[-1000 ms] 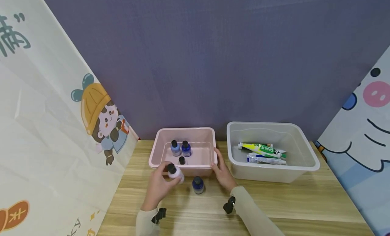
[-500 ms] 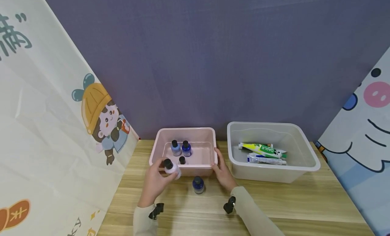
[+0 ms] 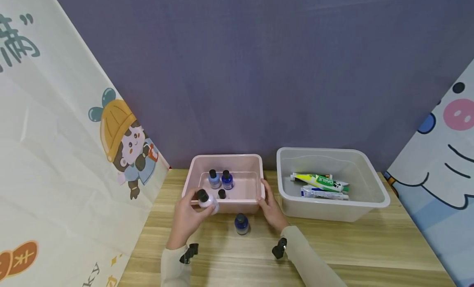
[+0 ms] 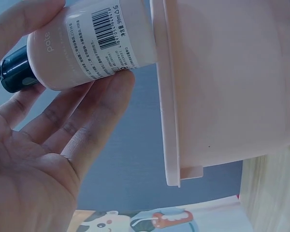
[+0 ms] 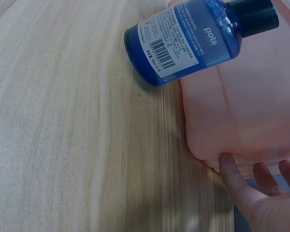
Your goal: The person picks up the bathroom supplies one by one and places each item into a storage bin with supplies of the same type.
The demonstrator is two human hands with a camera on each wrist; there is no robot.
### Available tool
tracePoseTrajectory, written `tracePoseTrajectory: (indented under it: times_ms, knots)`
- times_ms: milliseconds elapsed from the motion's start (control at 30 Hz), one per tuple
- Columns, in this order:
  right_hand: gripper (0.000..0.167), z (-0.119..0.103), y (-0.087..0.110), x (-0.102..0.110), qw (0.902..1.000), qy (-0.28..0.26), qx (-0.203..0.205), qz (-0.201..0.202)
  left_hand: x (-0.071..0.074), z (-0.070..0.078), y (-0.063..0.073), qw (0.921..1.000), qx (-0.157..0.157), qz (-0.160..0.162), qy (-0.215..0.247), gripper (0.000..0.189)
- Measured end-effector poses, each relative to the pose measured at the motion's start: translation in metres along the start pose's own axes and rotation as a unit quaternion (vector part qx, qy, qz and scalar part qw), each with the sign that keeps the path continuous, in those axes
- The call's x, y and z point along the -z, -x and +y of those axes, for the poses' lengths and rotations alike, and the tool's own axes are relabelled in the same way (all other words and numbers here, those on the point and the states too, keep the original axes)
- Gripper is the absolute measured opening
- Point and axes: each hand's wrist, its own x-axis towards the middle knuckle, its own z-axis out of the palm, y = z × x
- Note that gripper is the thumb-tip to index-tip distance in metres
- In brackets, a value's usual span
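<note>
Between its thumb and fingers, my left hand (image 3: 185, 217) pinches a pale pink bottle (image 3: 208, 200) with a black cap. The bottle is tilted at the front-left rim of a pink plastic bin (image 3: 246, 201); its printed label faces the left wrist camera. My right hand (image 3: 272, 211) grips the bin's front right corner, thumb on the front and fingers along the side. Inside the bin stand a light blue bottle (image 3: 214, 180), a dark blue bottle (image 3: 227, 180) and a third, showing mainly its black cap (image 3: 221, 194). Before the bin, another blue bottle (image 5: 183, 41) stands on the table.
A larger off-white bin (image 3: 318, 210) sits right of the pink one, with several toothpaste tubes (image 3: 320, 181) lying in it. A grey-blue backdrop (image 3: 237, 73) rises behind both bins. Printed panels flank the wooden table (image 3: 229, 262) at left and right.
My left hand has moved the pale pink bottle slightly left and up, toward the bin's front-left rim. My right hand stays at the corner, and the other bottles keep their places.
</note>
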Motion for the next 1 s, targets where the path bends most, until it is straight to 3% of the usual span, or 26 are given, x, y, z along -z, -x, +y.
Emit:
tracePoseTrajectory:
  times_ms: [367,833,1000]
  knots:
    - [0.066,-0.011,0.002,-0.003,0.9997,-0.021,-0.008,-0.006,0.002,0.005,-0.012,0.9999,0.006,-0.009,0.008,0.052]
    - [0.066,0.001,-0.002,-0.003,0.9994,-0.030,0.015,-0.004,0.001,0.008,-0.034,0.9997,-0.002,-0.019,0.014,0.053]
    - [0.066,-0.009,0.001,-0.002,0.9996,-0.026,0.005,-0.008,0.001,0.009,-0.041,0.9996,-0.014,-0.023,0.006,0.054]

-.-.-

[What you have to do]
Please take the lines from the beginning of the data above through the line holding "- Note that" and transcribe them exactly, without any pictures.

[Reply to the task]
[-1000 ms] 
[-500 ms] 
[+0 ms] 
[+0 ms] 
[+0 ms] 
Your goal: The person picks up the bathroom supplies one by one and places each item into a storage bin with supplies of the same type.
The demonstrator is two human hands with a camera on each wrist; there is no robot.
### Available tool
tracePoseTrajectory, written `tracePoseTrajectory: (indented under it: times_ms, knots)`
- times_ms: milliseconds elapsed from the motion's start (control at 30 Hz), one per tuple
- Columns, in this order:
  right_hand: gripper (0.000..0.167), z (-0.119..0.103), y (-0.087..0.110), x (-0.102..0.110), qw (0.902..1.000), qy (-0.28..0.26), qx (-0.203..0.205), qz (-0.201..0.202)
  left_hand: x (-0.071..0.074), z (-0.070..0.078), y (-0.063..0.073), qw (0.921..1.000), qx (-0.157..0.157), qz (-0.160..0.162), qy (-0.215..0.247), gripper (0.000..0.189)
- Measured end-effector poses, each relative to the pose measured at the motion's start: translation in metres along the start pose's own axes and rotation as a unit quaternion (vector part qx, qy, qz and scalar part qw), each with the sign that keeps the path continuous, in those axes
- The call's x, y and z point along the -z, -x and +y of those axes, for the poses' lengths and rotations alike, and the tool's own axes are relabelled in the same way (all other words and numbers here, those on the point and the states too, keep the original axes)
- Gripper is the absolute measured opening
- Point and axes: each hand's wrist, its own x-axis towards the middle knuckle, its own z-axis out of the palm, y = z × x
- Note that gripper is the thumb-tip to index-tip distance in metres

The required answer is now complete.